We used freshly isolated human intestinal sections originating from three independent subjects (numbers 6, 8, and 10) to evaluate the mucosal-to-serosal transport and mucosal uptake of cefadroxil (10 μM; PEPT1 substrate) and methotrexate (10 μM; PCFT substrate) in the presence or absence of a mixture of 20 mM Gly-Sar and 200 μM folate. In parallel, the mucosal uptake of propranolol (10 μM) and the mucosal-to-serosal permeability of lucifer yellow (100 μM) were evaluated to check the effect of PEPT1/PCFT inhibitor cocktail on passive transcellular transport and paracellular transport, respectively. The mucosal-to-serosal transport and mucosal uptake of cefadroxil and methotrexate were significantly decreased in the presence of PEPT1/PCFT inhibitor cocktail in all batches of tissue sections (Fig. 2, A, B, E, and F). In contrast to these PEPT1 and PCFT substrate drugs, although some batches of tissue sections showed significant differences in the mucosal uptake of propranolol and the mucosal-to-serosal Papp of lucifer yellow, the direction of that change was not consistent across batches (Fig. 2, C, D, G, and H), suggesting that transport of propranolol and lucifer yellow was not unambiguously altered by the presence of PEPT1/PCFT inhibitor cocktail.

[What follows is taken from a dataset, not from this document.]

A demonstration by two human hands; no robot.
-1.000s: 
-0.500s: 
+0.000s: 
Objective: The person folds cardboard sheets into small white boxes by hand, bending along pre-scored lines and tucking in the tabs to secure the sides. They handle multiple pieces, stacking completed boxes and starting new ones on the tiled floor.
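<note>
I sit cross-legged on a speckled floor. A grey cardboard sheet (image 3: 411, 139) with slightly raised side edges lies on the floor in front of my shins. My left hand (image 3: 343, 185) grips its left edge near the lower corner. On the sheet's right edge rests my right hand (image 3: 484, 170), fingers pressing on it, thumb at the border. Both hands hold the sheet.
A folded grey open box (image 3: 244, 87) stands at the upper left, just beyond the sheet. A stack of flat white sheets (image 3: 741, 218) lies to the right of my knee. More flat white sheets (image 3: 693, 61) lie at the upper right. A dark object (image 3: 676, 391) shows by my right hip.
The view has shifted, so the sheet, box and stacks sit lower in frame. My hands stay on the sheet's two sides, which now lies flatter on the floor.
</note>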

Effects of CNTs and ENTs Inhibitors on the Mucosal-to-Serosal Transport of Ribavirin across Human Intestinal Sections.
In freshly isolated human intestinal sections originating from three independent subjects (numbers 14–16), the mucosal-to-serosal transport of ribavirin (10 μM; CNTs and ENTs substrate) in the presence of 500 μM decitabine (CNTs inhibitor), 100 μM NBMPR (ENTs inhibitor), or a mixture of 500 μM decitabine and 100 μM NBMPR was compared with that in the absence of any inhibitors. The mucosal-to-serosal transport of ribavirin was significantly decreased in the presence of each inhibitor, and a mixture of these inhibitors further suppressed that transport (Fig. 3, A and D). In contrast, no significant difference in the mucosal-to-serosal transport of propranolol and lucifer yellow was observed in the presence of CNTs/ENTs inhibitors (Fig. 3, B, C, E, and F).

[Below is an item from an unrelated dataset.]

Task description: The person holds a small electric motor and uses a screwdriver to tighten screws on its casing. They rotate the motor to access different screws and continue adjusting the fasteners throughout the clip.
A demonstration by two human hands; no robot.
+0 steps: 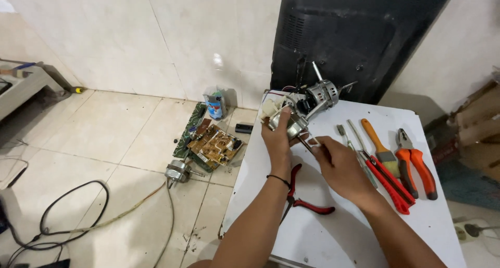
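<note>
A small clear packet with a blue-and-red label (215, 104) stands on the floor against the tiled wall

I count two hands, the left hand (277, 138) and the right hand (341, 166). There are two motors, one motor on the table (312, 99) and one motor on the floor (179, 171). I see two pliers, red pliers (304, 198) and orange pliers (414, 164). There is one paintbrush (380, 145), and two circuit boards (213, 143) lie on the floor.
</note>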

Effects of P-gp and BCRP Inhibitors on the Serosal-to-Mucosal Transport of Digoxin, Fexofenadine, Sulfasalazine, and Rosuvastatin across Human Intestinal Sections.
In freshly isolated human intestinal sections originating from five independent subjects (numbers 2, 4, 5, 7, and 9), we evaluated the serosal-to-mucosal transport of digoxin and fexofenadine (each 5 μM; P-gp substrates) and sulfasalazine and rosuvastatin (each 5 μM; BCRP substrates) in the presence or absence of a mixture of PSC833 (15 μM; P-gp inhibitor) and Ko143 (15 μM; BCRP inhibitor). Serosal-to-mucosal transport of all the tested P-gp and BCRP substrate drugs was significantly decreased or tended to decrease in the presence of P-gp/BCRP inhibitor cocktail (Fig. 4, A–D and G–J). In contrast, there was no significant difference in the serosal-to-mucosal transport of propranolol and lucifer yellow (Fig. 4, E, F, K, and L).
Relationship between the Papp in the Mucosal-to-Serosal Direction of Drugs and Their Human FaFg Values.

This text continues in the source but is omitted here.